I'll Be Home For Christmas

Our style reflects a homey feel that screams comfort and joy.

I’m not going anywhere this holiday season. Like a seal, I’m going to spread myself largely over my pillow-laden couch and bask in the warm glow of the Christmas tree and useless television. With the remote in one hand and a cookie(s) in the other, I’m going to do nothing but relax.

And I’m not buying gifts either. That’s not to say, my wife won’t. I’ve already noticed a few odd-sized brown Office Depot boxes and small cairns of ‘gifty items’ around the house. “Who is that for?” I’ll inquire, one eye peering over the couch, the other never leaving the set. “It’s for the baby…just something simple. You remember how it was.” It’s a gift for my niece and her husband. They have a new baby and it will be their first Christmas together. I do remember those years with our son and they are beautiful remembrances. I thank my wife for being so thoughtful to my side of the family. I should be more like her.

In an attempt to ‘appear festive’, I’ve hauled the tree down from the attic.

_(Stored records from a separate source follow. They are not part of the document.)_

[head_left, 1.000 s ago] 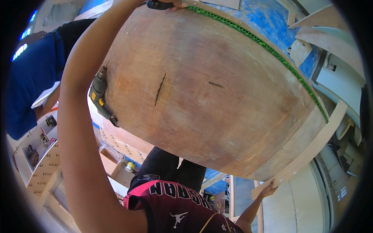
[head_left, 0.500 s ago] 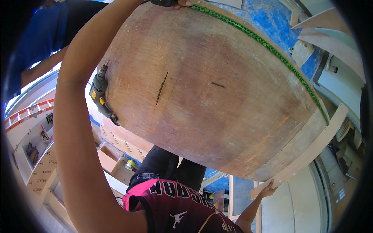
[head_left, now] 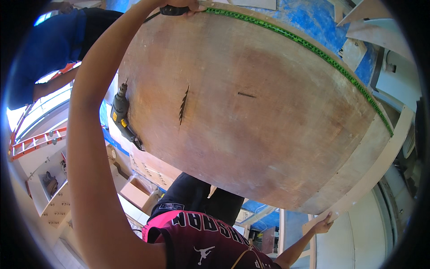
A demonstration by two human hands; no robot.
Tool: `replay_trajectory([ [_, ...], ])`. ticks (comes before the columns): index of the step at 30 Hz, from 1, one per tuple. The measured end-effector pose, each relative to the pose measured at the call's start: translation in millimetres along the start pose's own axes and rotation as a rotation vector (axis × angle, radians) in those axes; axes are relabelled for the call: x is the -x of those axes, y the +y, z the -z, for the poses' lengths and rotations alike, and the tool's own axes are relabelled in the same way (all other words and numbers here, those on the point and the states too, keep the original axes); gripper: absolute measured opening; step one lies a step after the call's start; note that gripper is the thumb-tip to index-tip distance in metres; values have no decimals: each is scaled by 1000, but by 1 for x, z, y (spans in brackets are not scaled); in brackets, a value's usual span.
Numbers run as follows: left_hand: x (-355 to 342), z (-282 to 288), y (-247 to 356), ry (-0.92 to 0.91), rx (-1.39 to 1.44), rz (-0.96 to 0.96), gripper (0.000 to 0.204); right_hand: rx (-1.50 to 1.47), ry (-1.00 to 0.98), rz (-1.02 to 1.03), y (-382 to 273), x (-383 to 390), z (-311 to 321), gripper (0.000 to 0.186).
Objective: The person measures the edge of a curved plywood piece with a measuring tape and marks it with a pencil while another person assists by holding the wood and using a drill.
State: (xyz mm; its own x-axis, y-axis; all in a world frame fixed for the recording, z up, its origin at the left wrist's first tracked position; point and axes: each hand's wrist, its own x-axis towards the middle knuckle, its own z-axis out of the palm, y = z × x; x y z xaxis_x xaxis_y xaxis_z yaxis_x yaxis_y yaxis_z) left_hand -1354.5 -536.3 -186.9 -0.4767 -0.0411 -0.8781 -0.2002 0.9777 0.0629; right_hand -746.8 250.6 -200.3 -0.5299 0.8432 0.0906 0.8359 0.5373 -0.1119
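Observation:
A large worn plywood board (head_left: 251,134) spreads out before me. At its far edge my left hand (head_left: 193,5), partly cut off by the frame, is closed on a black tape measure (head_left: 174,10). The green tape blade (head_left: 291,37) runs out from it along the board's far edge to the right corner. My right hand (head_left: 322,223) grips the near end of a pale wooden strip (head_left: 380,172) lying along the board's right edge. A grey and yellow power drill (head_left: 122,112) rests at the board's left edge.
A dark toothed blade (head_left: 184,105) shows in a slit in the board, with a short dark slot (head_left: 247,94) to its right. Another person (head_left: 49,54) stands at the far left. An orange ladder (head_left: 38,143) and an open cardboard box (head_left: 135,193) are at left.
The view has shifted slightly. My left hand with the tape measure appears a little further left, and my right hand a little lower and further right, still at the strip.

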Motion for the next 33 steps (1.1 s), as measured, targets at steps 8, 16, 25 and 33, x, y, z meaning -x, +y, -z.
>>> replay_trajectory([
  [8, 0, -14, -4, 261, -93, -207, 47, 27, 37, 17, 5, -3, 2, 59],
  [16, 6, 4, 3, -18, 91, -10, 44, 12, 32, 5, 8, -4, 1, 61],
  [25, 15, 4, 12, -38, 73, 38, 43, 65, 33, 40, 11, -4, 2, 61],
  [33, 0, 7, 4, -93, 116, 25, 41, 36, 28, 38, 17, -7, 4, 64],
])
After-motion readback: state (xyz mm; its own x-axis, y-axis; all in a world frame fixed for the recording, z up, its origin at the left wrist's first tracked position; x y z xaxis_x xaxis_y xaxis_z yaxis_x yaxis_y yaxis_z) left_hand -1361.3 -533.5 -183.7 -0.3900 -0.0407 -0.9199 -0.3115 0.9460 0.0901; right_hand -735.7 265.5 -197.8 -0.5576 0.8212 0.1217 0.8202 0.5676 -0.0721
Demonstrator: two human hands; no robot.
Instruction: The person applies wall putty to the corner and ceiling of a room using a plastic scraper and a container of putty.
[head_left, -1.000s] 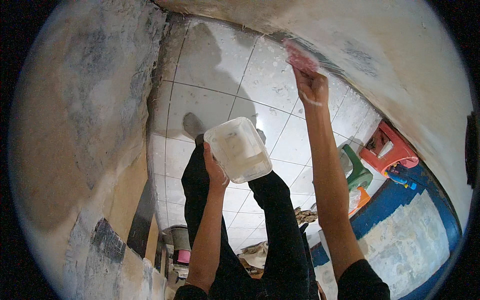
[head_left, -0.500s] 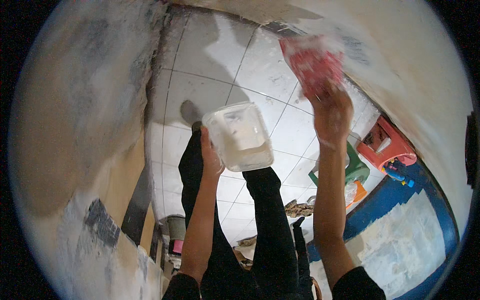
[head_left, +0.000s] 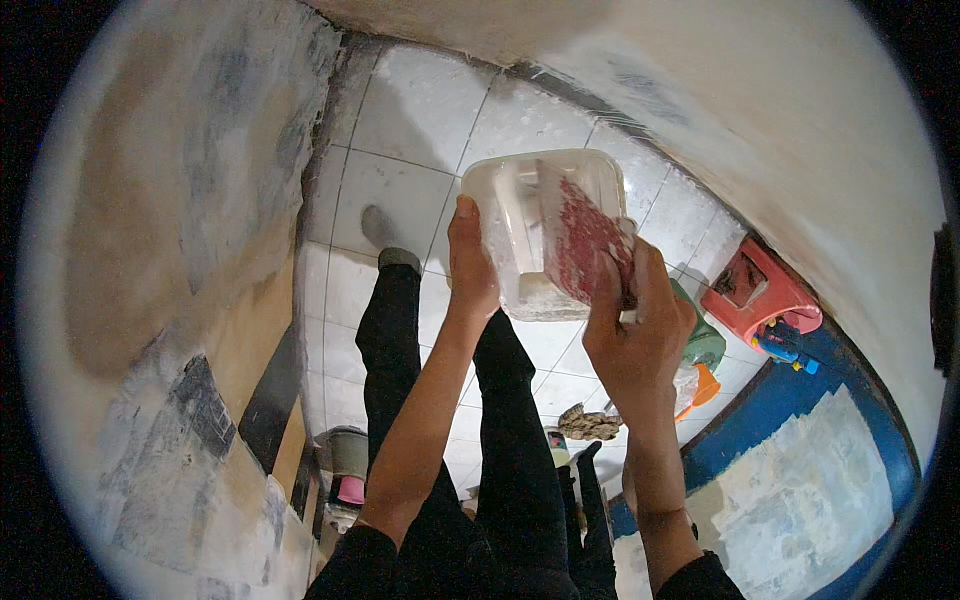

It’s a 3-parter, which I’d stashed in three large green garbage bags. (Every year I think I may just drag them to the curb.) It’s quite a good tree for a fake one. We’ve had it for five years now and the dark green plastic looks as fresh as ever. Once lit and decorated with newly bought lights, it will look even better. I’ve watched all the ‘Holiday Home’ decorating shows where they propose coming up with a theme for your tree. If you live along the coast, perhaps something Nautical would be fun or if you have little kids who watch a lot of TV, then maybe something Disney or Toys R Us would work. We don’t have a theme for our decorations. Our style reflects a homey feel that screams comfort and joy. We’re happy with the basic lights; a inclusive mix of color and white topped off with a sprinkle of various ornaments we’ve held onto throughout the years; a miniature leather baseball glove from when our son was an infant, a few white doves and small peace signs to show our roots and several handmade things that we still can look at without cringing. A touch of faux berries and ‘almost real’ plastic eucalyptus branch give a nod to the outdoors. Even though these are fakes, they make the tree look less artificial.
There are no nativity or religious themes. That may seem wacky being “Christ”-mas and all but well, in our home; we’re a bunch of pagans and that’s pretty much all year round. It still is a spiritual time for us though, a small moment for reflection and renewal. I’m thankful for what we have and hopeful that others can experience it too in their lives.

It’s quite cozy in front of the fireplace. Nestled here, I can lazily reflect back on some of my best Christmas memories. Most are from my childhood. There was nothing like that childish anticipation, (probably the most magical moment of your existence- ages 3 through11), as you tore down the stairs on Christmas morning to see what Santa had brought you. That initial vision of “stuff piled around the tree” always knocked me out. Sure, I was gullible but boy, did I want to believe! Things with your name on it and officially from Santa! I’d give a passing glimpse at the empty plate of cookies and the glass of milk half gone and wonder, ‘had Santa really touched those things?’ I truly believed he had.

Every Christmas, hockey paraphernalia crowded around our tree; the hockey sticks standing in the corner, a hockey sweater of the team you hated, a tabletop hockey game with interchangeable players. A puck. Cheap skates. Yes, the folks were there too, sitting on the couch yawning and directing traffic around the tree and gifts. It was odd because my two brothers and sister had zero interest in the sport and both my parents knew nothing about it either. I was the only one who religiously watched the NHL games on TV. I hoped that some Christmas, old Santa would maybe change it up a bit and replace the hockey sticks with authentic looking Tommy guns or carbine rifles, gifts that my friends got on a regular gift-getting basis. One year we did get weapons, cheap plastic 22-rifles with cheap plastic barrels that bent at what seemed… a 22-degree angle?
Ah, the magic of gift giving. It was forever a crapshoot; the anticipation of what you secretly expected and deserved and the head-scratcher that you ultimately received and deserved.

These days that magic has all but disappeared. What I cherish now are those small, private gifts of all those past memories. Sure, a few presents will be bought and there will be some effort to have friends over for dinner but I wouldn’t count on much more than that. If relatives and friends want to give us a call and wish us happy holiday tidings, I’ll be right here. I’m all for wishing them the season’s greetings and spreading the good cheer. I will be home for Christmas. You can count on me.